3. Pour caractériser l’urgence de sa situation, M. A fait valoir que la décision lui portant refus de délivrance d’un agrément de dirigeant de société privée de sécurité met en péril la situation économique des entreprises dont il assure la direction. Toutefois, ainsi que le relève le Conseil national des activités privées de sécurité dans son mémoire en défense, les sociétés dirigées par M. A disposent toujours d’une autorisation d’exercice et ce dernier n’établit pas qu’il lui serait impossible de recruter un dirigeant salarié titulaire d’un agrément adéquat, ce qu’il a d’ailleurs fait pour se conformer aux mises en demeure adressées le 10 décembre 2024. Si le requérant fait état de la démission, le 29 janvier 2025, du gérant salarié qu’il avait recruté afin de pallier le refus d’agrément qui lui a été opposé, il ne justifie pas avoir engagé des démarches en vue de son remplacement ni être dans l’impossibilité de le faire. La circonstance que l’activité nécessite une relation personnelle de confiance n’est pas de nature à faire état de cette impossibilité dès lors que M. A est toujours titulaire de sa carte professionnelle et peut exercer une activité privée de sécurité quand bien même il ne serait pas le dirigeant des sociétés. Enfin, et alors qu’il est constant que la décision en litige a été notifiée le 12 octobre 2024, M. A a attendu le 1er avril 2025 afin de saisir le juge des référés d’une demande de suspension. A ce titre, M. A ne peut se prévaloir ni de l’exercice d’un recours gracieux, ni de la démission de son gérant salarié pour justifier d’un changement de circonstance dès lors que la démission est intervenue le 29 janvier 2025 soit plus de deux mois avant la saisine du juge des référés. Ces considérations ainsi exposées, ne permettent pas d’établir que la décision en litige porte atteinte de manière suffisamment grave et immédiate à la situation de M. A, de nature à caractériser une urgence justifiant que, sans attendre le jugement de la requête au fond, l’exécution de cette décision soit suspendue. En conséquence, la condition d’urgence, au sens des dispositions de l’article L. 521-1 du code de justice administrative, ne peut être regardée comme remplie.

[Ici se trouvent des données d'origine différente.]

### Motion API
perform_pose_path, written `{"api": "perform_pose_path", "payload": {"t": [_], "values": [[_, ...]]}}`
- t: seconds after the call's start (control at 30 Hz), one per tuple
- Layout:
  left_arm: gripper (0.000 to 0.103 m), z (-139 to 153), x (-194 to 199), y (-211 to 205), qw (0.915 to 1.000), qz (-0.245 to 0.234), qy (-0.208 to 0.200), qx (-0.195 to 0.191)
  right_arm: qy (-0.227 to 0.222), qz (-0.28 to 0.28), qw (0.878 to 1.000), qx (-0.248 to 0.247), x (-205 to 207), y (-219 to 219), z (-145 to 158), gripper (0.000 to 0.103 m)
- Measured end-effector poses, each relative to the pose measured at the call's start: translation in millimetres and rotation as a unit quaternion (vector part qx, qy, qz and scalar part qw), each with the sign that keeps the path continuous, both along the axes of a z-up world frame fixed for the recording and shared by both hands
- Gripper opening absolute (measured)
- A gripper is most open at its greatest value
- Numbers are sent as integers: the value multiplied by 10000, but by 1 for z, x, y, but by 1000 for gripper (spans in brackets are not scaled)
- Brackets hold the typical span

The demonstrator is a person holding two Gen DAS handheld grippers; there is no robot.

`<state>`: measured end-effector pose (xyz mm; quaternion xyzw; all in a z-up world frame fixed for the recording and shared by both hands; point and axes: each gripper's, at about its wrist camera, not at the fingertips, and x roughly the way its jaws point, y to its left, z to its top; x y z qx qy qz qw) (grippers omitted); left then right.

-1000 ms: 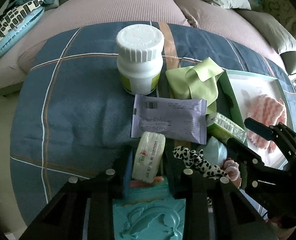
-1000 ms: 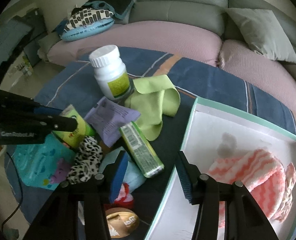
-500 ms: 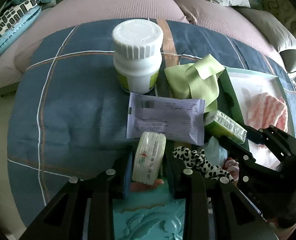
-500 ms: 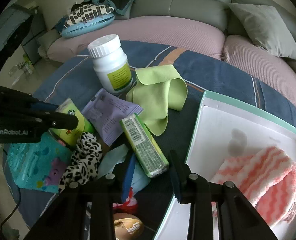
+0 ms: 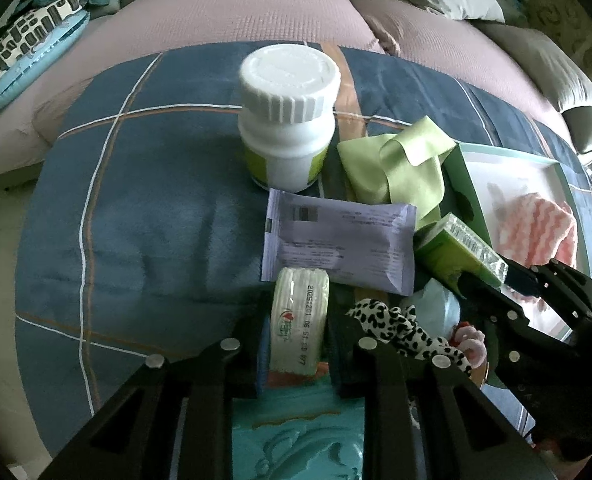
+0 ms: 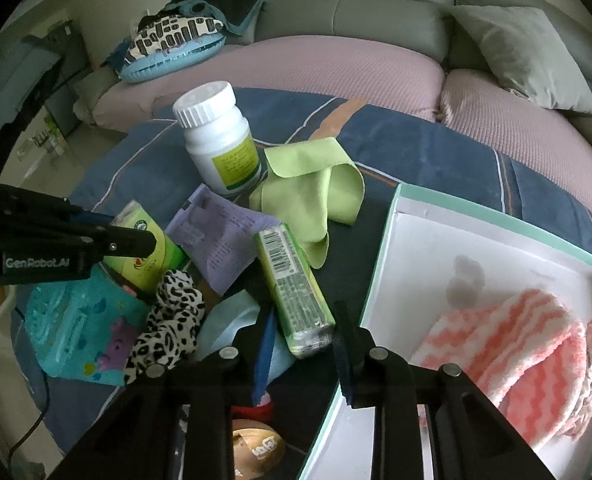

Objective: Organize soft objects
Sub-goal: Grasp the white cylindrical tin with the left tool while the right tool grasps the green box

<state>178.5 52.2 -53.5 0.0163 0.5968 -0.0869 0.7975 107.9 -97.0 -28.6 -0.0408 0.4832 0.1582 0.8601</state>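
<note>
In the left wrist view the left gripper (image 5: 297, 354) sits at 6 o'clock, its jaws narrow and closing with the pale tissue pack (image 5: 299, 322) between them, pads against its sides. Just past it lies the lilac sachet (image 5: 337, 246), and at 12 o'clock the white bottle (image 5: 290, 116) stands upright on the blue plaid blanket (image 5: 144, 216). At 3 o'clock this view catches the right gripper (image 5: 491, 276) from the side, its tips flanking the end of the green box (image 5: 459, 250).

The right wrist view shows that grip head-on: the right gripper (image 6: 301, 344) at 6 o'clock, jaws narrow and closing around the near end of the green box, whether the pads touch I cannot tell. Only here do the leopard-print cloth's (image 6: 168, 320) neighbours show: a teal pouch (image 6: 76, 332) at 8 o'clock. The open white box (image 6: 387, 240) fills 4 o'clock, the pink striped sock (image 6: 527, 352) lying inside. Farther, at 12 o'clock, the lime cloth (image 6: 315, 192) lies crumpled beside the bottle.
</note>
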Motion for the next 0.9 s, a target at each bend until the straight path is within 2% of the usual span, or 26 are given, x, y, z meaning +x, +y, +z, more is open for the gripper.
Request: {"api": "perform_pose_path", "payload": {"t": [0.33,0.53,0.9], "values": [[24,18,-10,14,9997,205,-167,3,24,-24,10000,70,1,-4,3,28],[24,33,-15,24,9987,366,-357,-62,-70,-50,9998,158,0,-10,11,23],[24,54,-15,21,9970,456,-619,-103,-117,-136,9991,396,1,-22,19,23]]}}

4. Il résulte de ce qui précède, sans qu’il soit besoin de statuer sur l’existence d’un doute sérieux quant à la légalité de la décision attaquée, que la requête de M. A doit être rejetée en toutes ses conclusions.
O R D O N N E :
Article 1er : La requête de M. A est rejetée.
Article 2 : La présente ordonnance sera notifiée à M. B A et au Conseil national des activités privées de sécurité.
Fait à Nantes, le 18 avril 2025.
Le juge des référés,
M. Ravaut La greffière,
A. Diallo
La République mande et ordonne au ministre d’Etat, ministre de l’intérieur en ce qui le concerne ou à tous commissaires de justice à ce requis en ce qui concerne les voies de droit commun contre les parties privées, de pourvoir à l’exécution de la présente ordonnance.